We have obtained permission from the Canadian Human Rights Museum to screen a recent documentary film called “Picking up the Pieces: The Witness Blanket.” This is an acclaimed piece of art that tells the story of residential schools and their outcomes – both the historical and subsequent intergenerational and consequential effects on the 150,000 children across Canada who were forced to attend.
The Witness Blanket stands as a national monument to recognize the atrocities of the Indian residential school era, honour the children, and symbolize ongoing reconciliation. It is permanently located in The Canadian Museum for Human Rights in Winnipeg. Inspired by a woven blanket, this large-scale art installation is made from over a thousand items reclaimed from residential schools, churches, government buildings and traditional and cultural structures from across Canada. In the process of gathering these objects and their stories artist, Carey Newman and his team travelled from coast to coast to coast, visited 71 communities, met over 10,000 people.
Each object has a story to tell, each survivor has something to say. The 90-minute feature documentary film weaves those stories with Carey Newman’s personal journey, examining how art can open our hearts to the pain of truth and the beauty of resilience.
This film shares the traumatic stories of Indian residential school survivors. Please watch and share with gentleness.
“The blanket is a universal symbol of protection. For many of us, it identifies who we are and where we are from – we wear them in ceremonies and give them as gifts. Blankets protect our young and comfort our elders.”
Following the screening, Elder Mary Durocher of the Ditidaht First Nation on Vancouver Island has kindly agreed to speak on the residential school experience. She is a cultural advisor and peer worker at the Aboriginal Front Door Society, Vancouver.
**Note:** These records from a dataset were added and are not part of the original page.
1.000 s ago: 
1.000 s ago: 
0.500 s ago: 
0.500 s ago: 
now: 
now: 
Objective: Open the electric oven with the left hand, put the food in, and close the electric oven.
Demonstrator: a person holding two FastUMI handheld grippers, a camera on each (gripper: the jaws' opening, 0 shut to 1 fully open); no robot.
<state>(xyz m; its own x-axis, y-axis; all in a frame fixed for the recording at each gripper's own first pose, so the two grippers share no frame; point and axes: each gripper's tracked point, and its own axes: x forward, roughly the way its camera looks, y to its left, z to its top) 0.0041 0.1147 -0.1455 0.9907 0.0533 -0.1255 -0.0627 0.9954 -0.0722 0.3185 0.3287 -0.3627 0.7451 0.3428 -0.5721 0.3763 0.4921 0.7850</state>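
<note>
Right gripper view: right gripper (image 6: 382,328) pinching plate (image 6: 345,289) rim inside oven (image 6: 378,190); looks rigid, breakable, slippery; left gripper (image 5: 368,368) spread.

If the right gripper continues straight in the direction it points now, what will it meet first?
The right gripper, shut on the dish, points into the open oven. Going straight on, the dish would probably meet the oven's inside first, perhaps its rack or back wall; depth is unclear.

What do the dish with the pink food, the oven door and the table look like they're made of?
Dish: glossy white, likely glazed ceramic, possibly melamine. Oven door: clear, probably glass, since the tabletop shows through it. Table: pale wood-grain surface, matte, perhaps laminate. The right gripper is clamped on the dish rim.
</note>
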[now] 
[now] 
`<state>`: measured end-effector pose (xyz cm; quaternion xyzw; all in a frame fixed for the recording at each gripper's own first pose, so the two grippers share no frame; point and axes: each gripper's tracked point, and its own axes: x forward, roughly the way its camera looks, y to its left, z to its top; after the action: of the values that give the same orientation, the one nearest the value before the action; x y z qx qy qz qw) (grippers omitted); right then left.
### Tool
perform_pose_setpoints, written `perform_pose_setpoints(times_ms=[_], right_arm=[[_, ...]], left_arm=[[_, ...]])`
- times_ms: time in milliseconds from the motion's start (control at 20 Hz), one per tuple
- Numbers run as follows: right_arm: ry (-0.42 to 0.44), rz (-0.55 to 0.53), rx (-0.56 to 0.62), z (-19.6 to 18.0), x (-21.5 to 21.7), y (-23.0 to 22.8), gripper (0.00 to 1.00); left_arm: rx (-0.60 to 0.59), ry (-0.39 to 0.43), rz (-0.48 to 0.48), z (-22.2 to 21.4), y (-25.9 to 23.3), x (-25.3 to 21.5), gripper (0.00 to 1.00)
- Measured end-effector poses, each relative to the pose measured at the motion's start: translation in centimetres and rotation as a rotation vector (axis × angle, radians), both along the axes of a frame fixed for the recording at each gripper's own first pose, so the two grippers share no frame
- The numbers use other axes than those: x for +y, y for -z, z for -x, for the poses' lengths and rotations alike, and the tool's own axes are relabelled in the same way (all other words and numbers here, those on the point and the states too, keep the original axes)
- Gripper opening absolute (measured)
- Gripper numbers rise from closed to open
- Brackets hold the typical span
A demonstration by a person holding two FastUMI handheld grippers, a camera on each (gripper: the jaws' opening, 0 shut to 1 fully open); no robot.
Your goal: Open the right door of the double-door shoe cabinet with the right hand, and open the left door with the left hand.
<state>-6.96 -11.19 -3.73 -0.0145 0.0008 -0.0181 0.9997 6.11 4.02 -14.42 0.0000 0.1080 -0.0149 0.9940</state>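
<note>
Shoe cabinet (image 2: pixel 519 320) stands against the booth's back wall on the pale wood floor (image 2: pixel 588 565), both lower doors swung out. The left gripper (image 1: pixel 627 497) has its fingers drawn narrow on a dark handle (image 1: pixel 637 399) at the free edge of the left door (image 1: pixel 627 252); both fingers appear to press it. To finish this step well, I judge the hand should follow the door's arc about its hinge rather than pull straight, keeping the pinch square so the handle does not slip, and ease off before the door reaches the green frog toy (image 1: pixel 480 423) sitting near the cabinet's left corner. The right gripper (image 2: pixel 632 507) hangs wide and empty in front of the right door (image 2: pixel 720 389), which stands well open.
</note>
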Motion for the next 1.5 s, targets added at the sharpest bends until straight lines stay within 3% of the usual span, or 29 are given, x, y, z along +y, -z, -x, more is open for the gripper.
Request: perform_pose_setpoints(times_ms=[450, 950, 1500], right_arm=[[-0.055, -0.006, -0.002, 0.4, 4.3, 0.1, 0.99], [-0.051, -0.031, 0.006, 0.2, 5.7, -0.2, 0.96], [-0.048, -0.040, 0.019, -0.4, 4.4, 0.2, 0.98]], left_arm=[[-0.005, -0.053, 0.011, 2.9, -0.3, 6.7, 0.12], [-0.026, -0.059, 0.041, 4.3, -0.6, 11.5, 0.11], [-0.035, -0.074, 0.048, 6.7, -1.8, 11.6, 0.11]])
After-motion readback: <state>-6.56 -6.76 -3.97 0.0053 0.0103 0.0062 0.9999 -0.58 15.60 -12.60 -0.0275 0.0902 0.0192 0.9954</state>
There will be an Open Forum, moderated by Marg Huber to give attendees a chance to “bear witness” to their experience of the evening. Artist Carey Newman says: “In the Salish tradition, we ask people to stand and speak about what they have witnessed from encountering this story of the Witness Blanket, and to weave these memories and experiences into their lives in living remembrance.”
Tickets $10 + tax.
*Snacks are available through the Happy Hour Bar in the Ballroom before the screening.